Summer 2024. Mixed on paper


 

Summer 2024. Mixed on paper


 

Monday, July 29, 2024

Suddenly last summer 1959


Joseph L. Mankiewicz’s storied career and reputation pretty much rests on two movies “A Letter To Three Wives” in 1949 and “All About Eve” in 1950. The films were huge hits and won him back to back Oscars for writing and directing, the only director ever to do so. Both films were and still are sophisticated witty dramas with smart and funny dialogue and a big shopping bag full of memorable performances. Mankiewicz comes from a historically important family of writers including his older brother Herman who wrote the script for a little movie called “Citizen Kane”.

It’s after these two classics that for me his career fell down and bruised it’s knees with failed films both critically and at the box office. Like many of the giants of the golden age Cukor, Minnelli, Ford, Vidor, Stevens and even Hitchcock these great talents ended their careers on sorry notes with films that failed more or less with the critics and audiences alike. Still there are supporters of these films among contemporary critics and movie goers today who cherish, love and defend these films.  

Mankiewicz also petered, out ending his career with “Sleuth” and “There Was A Crooked Man”. Sleuth based on a play did well at the box office and even got him his final Oscar nomination for Directing, but I recall not liking it. His films right after “Eve” were an uneven bunch, “Julius Caesar”, “Guys and Dolls” and the Tennesse Williams horror gothic show “Suddenly Last Summer” which is famous for Katherine Hepburn spitting in Mankiewicz’s  face at the end of the filming because of his sour horrible treatment of the fragile Montgomery Clift and Liz Taylor’s white tight fitting bathing suit.
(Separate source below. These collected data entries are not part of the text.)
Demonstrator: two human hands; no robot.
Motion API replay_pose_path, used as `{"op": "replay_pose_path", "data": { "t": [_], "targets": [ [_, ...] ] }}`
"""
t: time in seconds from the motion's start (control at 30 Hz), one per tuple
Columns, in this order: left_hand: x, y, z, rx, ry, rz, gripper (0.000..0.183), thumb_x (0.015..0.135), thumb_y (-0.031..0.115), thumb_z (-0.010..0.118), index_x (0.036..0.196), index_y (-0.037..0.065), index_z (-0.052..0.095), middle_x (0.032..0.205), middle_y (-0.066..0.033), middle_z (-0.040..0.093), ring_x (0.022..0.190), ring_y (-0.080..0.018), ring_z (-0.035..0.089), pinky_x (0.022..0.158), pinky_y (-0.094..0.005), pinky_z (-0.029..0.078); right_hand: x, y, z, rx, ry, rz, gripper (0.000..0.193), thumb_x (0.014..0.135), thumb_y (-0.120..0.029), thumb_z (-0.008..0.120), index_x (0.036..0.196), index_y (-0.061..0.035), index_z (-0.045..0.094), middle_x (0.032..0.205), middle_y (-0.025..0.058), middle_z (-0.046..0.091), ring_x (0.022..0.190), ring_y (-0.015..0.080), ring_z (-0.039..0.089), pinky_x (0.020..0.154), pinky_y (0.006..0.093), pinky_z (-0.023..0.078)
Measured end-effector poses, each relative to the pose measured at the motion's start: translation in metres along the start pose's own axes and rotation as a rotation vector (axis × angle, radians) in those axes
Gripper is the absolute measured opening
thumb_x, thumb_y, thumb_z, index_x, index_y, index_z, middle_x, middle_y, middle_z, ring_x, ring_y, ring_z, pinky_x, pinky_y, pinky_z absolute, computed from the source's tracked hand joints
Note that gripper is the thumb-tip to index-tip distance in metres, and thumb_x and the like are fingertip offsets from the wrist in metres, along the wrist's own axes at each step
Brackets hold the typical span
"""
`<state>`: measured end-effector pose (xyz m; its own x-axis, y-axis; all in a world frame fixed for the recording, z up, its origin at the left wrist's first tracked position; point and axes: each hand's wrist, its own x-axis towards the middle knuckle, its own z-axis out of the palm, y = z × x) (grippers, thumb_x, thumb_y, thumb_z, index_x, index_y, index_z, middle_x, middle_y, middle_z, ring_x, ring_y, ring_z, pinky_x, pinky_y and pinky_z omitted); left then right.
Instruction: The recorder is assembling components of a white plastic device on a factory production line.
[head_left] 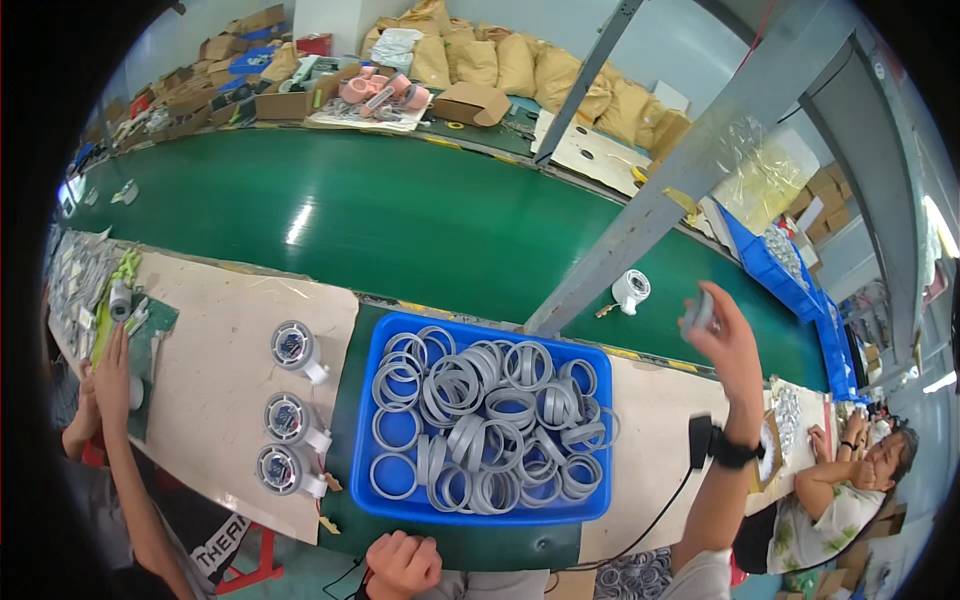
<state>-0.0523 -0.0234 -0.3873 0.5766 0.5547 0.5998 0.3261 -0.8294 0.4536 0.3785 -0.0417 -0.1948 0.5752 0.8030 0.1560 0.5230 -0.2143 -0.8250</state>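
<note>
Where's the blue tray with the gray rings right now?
In the head view, the blue tray sits at lower centre, between three white round housings on its left and the raised right hand.

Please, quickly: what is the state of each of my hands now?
Left hand: curled closed; contents cannot be told.
Right hand: holding what looks like a grey ring.

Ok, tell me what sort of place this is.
Most likely a factory assembly line: a long green conveyor belt runs past the worktables, with a blue tray full of grey rings and three round white units set out.
</note>
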Motion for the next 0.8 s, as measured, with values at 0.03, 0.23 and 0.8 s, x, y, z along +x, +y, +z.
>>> {"op": "replay_pose_path", "data": {
  "t": [0.03, 0.23, 0.8],
  "targets": [
    [0.001, -0.001, -0.002, -0.010, -0.014, 0.005, 0.020, 0.061, 0.000, 0.060, 0.080, 0.004, 0.058, 0.061, -0.0055, 0.047, 0.049, -0.0246, 0.045, 0.044, -0.0338, 0.033, 0.024, 0.017, -0.006, -0.156, 0.002, 0.042, 0.064, 0.074, -0.014, 0.074, 0.132, 0.0005, 0.051, 0.111, 0.0129, 0.063, 0.092, 0.0162, 0.065, 0.078, 0.0295, 0.052],
    [0.015, -0.001, -0.009, -0.051, 0.012, 0.108, 0.004, 0.078, 0.001, 0.060, 0.078, 0.005, 0.060, 0.071, -0.0104, 0.055, 0.062, -0.0267, 0.058, 0.051, -0.0351, 0.044, 0.138, 0.064, -0.013, -0.641, -0.153, 0.401, 0.062, 0.072, -0.030, 0.076, 0.123, 0.0013, 0.059, 0.094, 0.0148, 0.068, 0.071, 0.0186, 0.067, 0.062, 0.0293, 0.055],
    [0.019, 0.006, -0.013, 0.013, 0.039, 0.053, 0.007, 0.075, 0.002, 0.061, 0.082, 0.003, 0.061, 0.067, -0.0096, 0.052, 0.058, -0.0267, 0.053, 0.050, -0.0357, 0.041, 0.184, 0.127, 0.085, -0.912, -0.014, 0.291, 0.034, 0.063, -0.024, 0.075, 0.090, -0.0038, 0.074, 0.097, 0.0184, 0.071, 0.091, 0.0361, 0.069, 0.080, 0.0392, 0.057]
  ]
}}
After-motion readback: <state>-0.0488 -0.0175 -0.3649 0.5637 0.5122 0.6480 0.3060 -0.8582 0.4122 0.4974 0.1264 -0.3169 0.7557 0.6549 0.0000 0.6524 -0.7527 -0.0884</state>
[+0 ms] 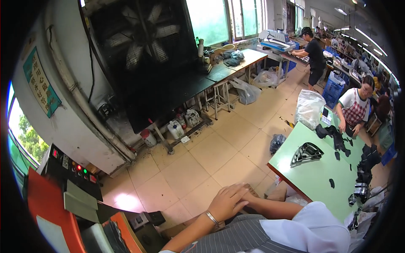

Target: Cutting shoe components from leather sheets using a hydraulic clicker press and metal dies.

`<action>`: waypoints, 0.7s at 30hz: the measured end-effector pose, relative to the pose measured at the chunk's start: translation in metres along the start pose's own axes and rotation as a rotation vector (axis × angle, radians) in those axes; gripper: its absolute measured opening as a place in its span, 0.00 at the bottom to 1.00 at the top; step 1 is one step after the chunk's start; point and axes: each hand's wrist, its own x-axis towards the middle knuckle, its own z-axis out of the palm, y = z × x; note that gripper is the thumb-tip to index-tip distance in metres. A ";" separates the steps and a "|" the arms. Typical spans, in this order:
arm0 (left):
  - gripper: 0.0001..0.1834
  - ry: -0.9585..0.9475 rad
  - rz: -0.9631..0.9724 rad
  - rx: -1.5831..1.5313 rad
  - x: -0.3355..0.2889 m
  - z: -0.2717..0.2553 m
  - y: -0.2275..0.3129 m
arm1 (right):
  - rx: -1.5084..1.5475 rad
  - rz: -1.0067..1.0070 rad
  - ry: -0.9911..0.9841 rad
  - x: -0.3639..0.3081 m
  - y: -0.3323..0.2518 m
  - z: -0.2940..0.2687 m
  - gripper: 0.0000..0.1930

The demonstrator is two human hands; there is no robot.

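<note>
Right now, in the head view, your two hands are at rest and hold no work. Your left hand (228, 202), with one metal bracelet (212, 218) at the wrist, lies flat with its fingers stretched out loosely together. It is laid over your right hand (251, 197) and grips nothing. The right hand is mostly covered, so you cannot tell from here whether its fingers are curled or straight. Both hands sit just above the grey striped cloth (236, 236) across your lap, over the tiled floor (202, 160).

I judge this to be a pause. Any move would first call for lifting the left hand off the right. The nearest work surface is the green table (312, 177), close by on your right.

On that one table you have one black triangular frame (306, 152), a dark heap at the far end, and several small black cut pieces scattered about. They are too small to count surely. One clear plastic bag (309, 107) stands at its far corner.

Two other people show clearly: one in a checked apron (354, 109) with both hands at the table, and one in black (314, 55) farther off. One large fan (143, 38) fills the wall ahead. One orange machine (46, 211) with one control panel (71, 168) stands on your left.
</note>
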 end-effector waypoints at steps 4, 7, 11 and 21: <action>0.21 -0.018 0.174 -0.097 0.022 -0.031 -0.086 | -0.120 -0.072 -0.178 0.112 0.001 -0.014 0.24; 0.21 -0.159 -0.104 -0.055 -0.001 -0.049 -0.174 | -0.235 -0.169 -0.447 0.189 -0.020 -0.005 0.25; 0.21 0.331 -0.864 -0.152 -0.091 -0.076 -0.310 | -0.130 -0.137 -0.405 0.299 -0.074 -0.005 0.34; 0.29 -0.020 -0.321 0.199 -0.116 -0.140 -0.488 | -0.235 -0.744 -0.170 0.524 0.010 0.135 0.26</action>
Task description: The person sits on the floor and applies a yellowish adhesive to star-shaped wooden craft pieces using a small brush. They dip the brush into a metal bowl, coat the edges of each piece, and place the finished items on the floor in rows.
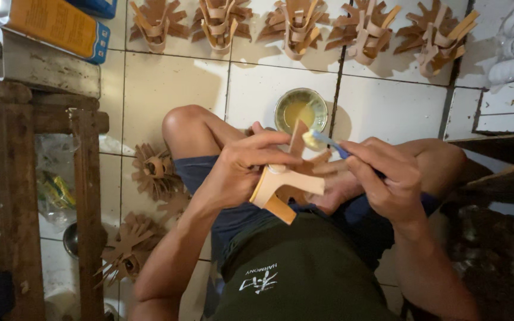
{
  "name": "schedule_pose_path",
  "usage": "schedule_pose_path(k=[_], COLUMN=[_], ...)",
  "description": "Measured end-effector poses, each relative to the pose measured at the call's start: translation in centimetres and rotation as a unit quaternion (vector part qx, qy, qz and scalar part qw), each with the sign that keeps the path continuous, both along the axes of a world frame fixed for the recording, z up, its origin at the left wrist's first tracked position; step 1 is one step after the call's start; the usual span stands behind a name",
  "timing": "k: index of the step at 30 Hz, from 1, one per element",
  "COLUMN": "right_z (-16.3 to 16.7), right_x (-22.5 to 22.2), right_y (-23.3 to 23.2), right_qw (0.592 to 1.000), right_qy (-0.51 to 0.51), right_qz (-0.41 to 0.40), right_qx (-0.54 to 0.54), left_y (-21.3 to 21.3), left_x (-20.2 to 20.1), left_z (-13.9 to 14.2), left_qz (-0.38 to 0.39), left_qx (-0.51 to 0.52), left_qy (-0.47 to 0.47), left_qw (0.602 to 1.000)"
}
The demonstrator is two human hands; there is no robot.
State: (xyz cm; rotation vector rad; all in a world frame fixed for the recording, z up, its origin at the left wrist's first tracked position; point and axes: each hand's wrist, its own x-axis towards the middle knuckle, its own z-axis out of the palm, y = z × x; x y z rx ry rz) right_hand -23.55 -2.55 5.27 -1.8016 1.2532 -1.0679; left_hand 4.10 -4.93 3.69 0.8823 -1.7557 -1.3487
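round tub (281,108) holds yellow glue (300,113), open

Tan straps, yellow glue, white tiles

The strap piece (281,187) in the left hand (242,169) is pale tan with a darker brown underside; the brush (327,142) in the right hand (388,178) has a blue handle and a yellowish tip. The glue bowl (300,110) is greenish with yellow liquid. The finished pieces (295,24) are brown and tan on white floor tiles (174,83) with dark grout. The shirt (304,267) is dark green, the shorts (194,169) blue, the box (55,24) orange with blue edges.
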Motion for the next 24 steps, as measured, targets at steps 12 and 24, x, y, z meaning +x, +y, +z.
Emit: schedule_pose_path(k=[12, 24], right_z=[-0.1, -14.8], right_x=[-0.7, 3.6], right_y=[-0.6, -8.0], right_qw=[0.995, 0.922], right_qy=[0.098, 0.378], right_qz=[-0.01, 0.048], right_qx=[0.003, 0.063], left_y=[-0.3, 1.2], left_x=[-0.5, 1.4], left_z=[1.6, -0.5], left_qz=[-0.054, 0.011], left_qx=[-0.016, 0.093], left_qy=[-0.012, 0.06], left_qw=[0.998, 0.994])
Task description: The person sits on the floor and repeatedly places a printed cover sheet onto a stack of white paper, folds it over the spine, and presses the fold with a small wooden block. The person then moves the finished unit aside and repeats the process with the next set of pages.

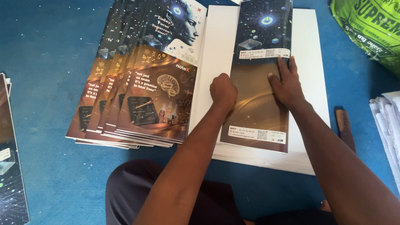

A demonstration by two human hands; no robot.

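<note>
A folded printed cover sheet [260, 121], dark blue at the top and brown-gold below, lies on a stack of white paper [310, 75]. My left hand [223, 91] is curled into a fist and presses on the sheet's left edge. Beside it, my right hand [286, 83] lies flat with its fingers spread on the middle of the sheet. Neither hand grips anything.
A fanned pile of printed covers [137, 91] lies left of the white stack on the blue floor [46, 62]. More covers [10, 166] sit at the far left edge. A green sack [371, 29], a wooden-handled tool [345, 127] and white sheets [387, 121] lie on the right.
</note>
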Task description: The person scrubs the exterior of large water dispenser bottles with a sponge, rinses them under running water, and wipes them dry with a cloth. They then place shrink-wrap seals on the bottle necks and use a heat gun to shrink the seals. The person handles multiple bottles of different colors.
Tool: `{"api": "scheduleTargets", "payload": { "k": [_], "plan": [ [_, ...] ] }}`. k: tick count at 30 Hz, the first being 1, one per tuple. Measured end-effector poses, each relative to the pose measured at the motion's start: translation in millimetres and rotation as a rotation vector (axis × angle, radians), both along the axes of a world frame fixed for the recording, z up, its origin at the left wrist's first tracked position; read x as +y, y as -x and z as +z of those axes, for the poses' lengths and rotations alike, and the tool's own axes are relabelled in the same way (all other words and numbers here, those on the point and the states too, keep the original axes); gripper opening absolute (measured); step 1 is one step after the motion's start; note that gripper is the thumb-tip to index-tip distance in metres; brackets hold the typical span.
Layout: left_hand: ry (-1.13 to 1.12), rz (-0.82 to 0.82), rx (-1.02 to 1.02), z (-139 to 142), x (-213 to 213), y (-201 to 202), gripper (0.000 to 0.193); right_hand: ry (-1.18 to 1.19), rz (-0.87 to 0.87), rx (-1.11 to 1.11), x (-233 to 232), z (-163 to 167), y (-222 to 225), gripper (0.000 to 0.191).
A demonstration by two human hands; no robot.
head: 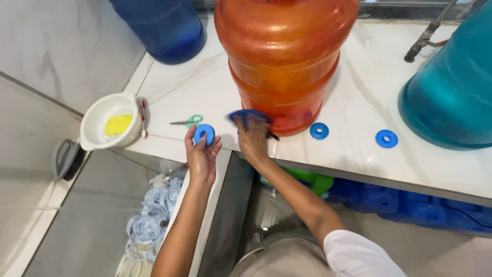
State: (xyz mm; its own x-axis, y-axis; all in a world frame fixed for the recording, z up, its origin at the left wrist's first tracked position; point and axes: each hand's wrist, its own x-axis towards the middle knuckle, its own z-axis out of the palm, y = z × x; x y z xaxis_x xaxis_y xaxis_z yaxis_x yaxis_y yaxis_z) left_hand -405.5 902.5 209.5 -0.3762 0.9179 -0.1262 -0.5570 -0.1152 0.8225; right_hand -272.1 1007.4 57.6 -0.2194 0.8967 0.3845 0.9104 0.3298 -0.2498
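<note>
Left hand [203,154] is pinching a blue ring cap [204,134] at the near counter edge; right hand [252,139] is pressing a blue cloth [248,116] to the orange jug's [285,61] base.

Cap is looking light, stiff and wet-slick, best gripped by its rim, as fingers are doing; cloth is looking soft and limp, bunched in a closed grip. Count: three blue caps, one held, two lying right at [319,131] and [386,138]; three jugs, orange, dark blue [164,28] far left, teal [453,92] right; one pair of scissors [188,121]; one white bowl [110,122].
</note>
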Motion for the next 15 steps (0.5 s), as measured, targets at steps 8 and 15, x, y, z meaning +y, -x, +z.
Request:
{"api": "scheduleTargets", "payload": {
  "k": [8,15],
  "plan": [
    [-0.037,0.062,0.054,6,-31,40,0.056,-0.366,0.087,-0.845,35,77,-2,0.058],
    [0.006,0.123,0.027,-15,-7,49,0.053,-0.772,0.445,-0.23,4,64,-150,0.061]
  ]
}}
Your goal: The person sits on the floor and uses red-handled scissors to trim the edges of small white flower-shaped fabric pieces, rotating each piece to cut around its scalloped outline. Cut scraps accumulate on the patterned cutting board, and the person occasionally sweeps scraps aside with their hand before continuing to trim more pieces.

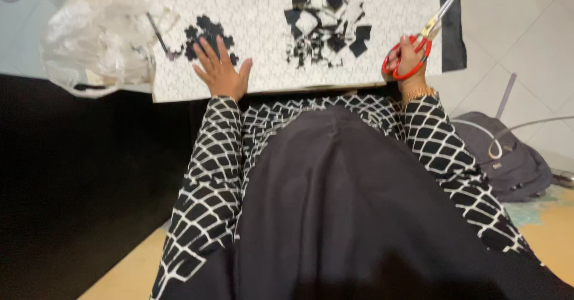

I took another look at Suddenly the other day to see if it was indeed the mess that most consider it to be or an unrecognized masterwork. It's a mess. Set in 1937 in New Orleans that is never seen, most of the action of this stage bound film takes place in Mrs. Violet Venable's mansion and the prehistoric gothic looking decaying garden that her beloved late son Sebastian a poet created. The garden is fun, it has an almost animated look to it, and has the appearance of something created for “King Kong's scary jungle scenes or a ride at Disneyland.

Sebastian the poet would write only one poem a year after traveling with his mother on trips across the ocean to Europe and other exotic locations. What his mother would do when young and attractive was to procure young men for her boy knowingly or unknowingly we never find out she's like the venus fly trap that figures prominently in an early part of the film. When his mom became too old for the procuring of young Sebastian's boy toys he talks Catherine into taking her place in his summertime journey.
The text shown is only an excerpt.